## DESCRIPTION OF THE TASK
Give back the full listing, character for character, with no pictures.

═══ STORED DATA

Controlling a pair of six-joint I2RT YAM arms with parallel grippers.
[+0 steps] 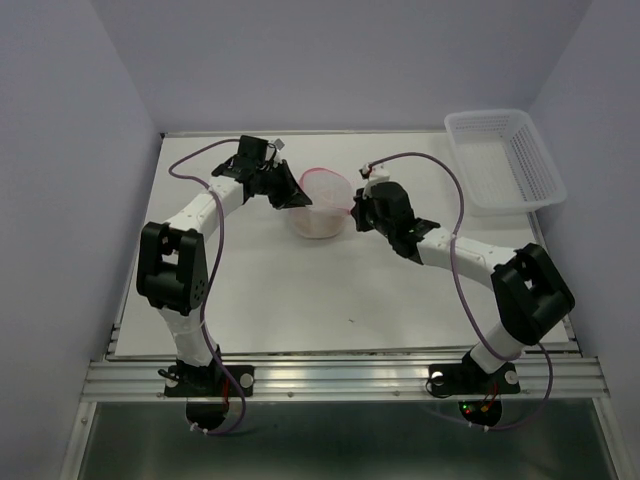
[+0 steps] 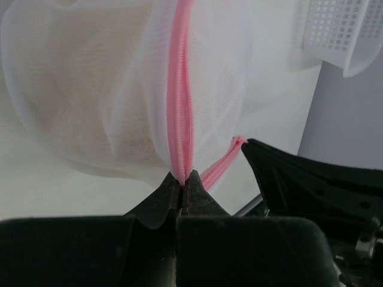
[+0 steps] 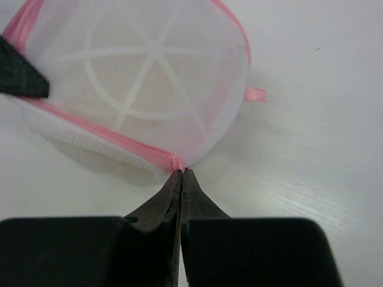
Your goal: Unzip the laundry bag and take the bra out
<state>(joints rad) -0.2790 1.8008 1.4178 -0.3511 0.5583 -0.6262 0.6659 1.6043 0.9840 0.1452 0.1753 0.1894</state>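
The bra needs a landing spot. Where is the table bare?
Bare: the broad near stretch of table between both arms, this side of the laundry bag. Crowded: where left gripper and right gripper pinch it; the basket fills the far right corner.

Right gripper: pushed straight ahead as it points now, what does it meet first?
The laundry bag: the right gripper is shut at its pink zipper rim, with the mesh dome directly ahead.

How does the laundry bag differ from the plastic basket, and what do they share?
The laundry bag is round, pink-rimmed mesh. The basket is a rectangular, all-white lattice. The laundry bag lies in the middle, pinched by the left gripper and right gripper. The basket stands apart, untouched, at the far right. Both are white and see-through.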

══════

## RESPONSE BOX
Controlling a pair of six-joint I2RT YAM arms with parallel grippers.
[+0 steps] 
[+0 steps] 
[+0 steps] 
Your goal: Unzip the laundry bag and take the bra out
<state>(joints rad) -0.2790 1.8008 1.4178 -0.3511 0.5583 -0.6262 0.6659 1.6043 0.9840 0.1452 0.1753 0.1894</state>
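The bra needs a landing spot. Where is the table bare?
Bare: the broad near stretch of table between both arms, this side of the laundry bag. Crowded: where left gripper and right gripper pinch it; the basket fills the far right corner.

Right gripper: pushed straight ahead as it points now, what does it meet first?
The laundry bag: the right gripper is shut at its pink zipper rim, with the mesh dome directly ahead.

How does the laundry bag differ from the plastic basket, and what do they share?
The laundry bag is round, pink-rimmed mesh. The basket is a rectangular, all-white lattice. The laundry bag lies in the middle, pinched by the left gripper and right gripper. The basket stands apart, untouched, at the far right. Both are white and see-through.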

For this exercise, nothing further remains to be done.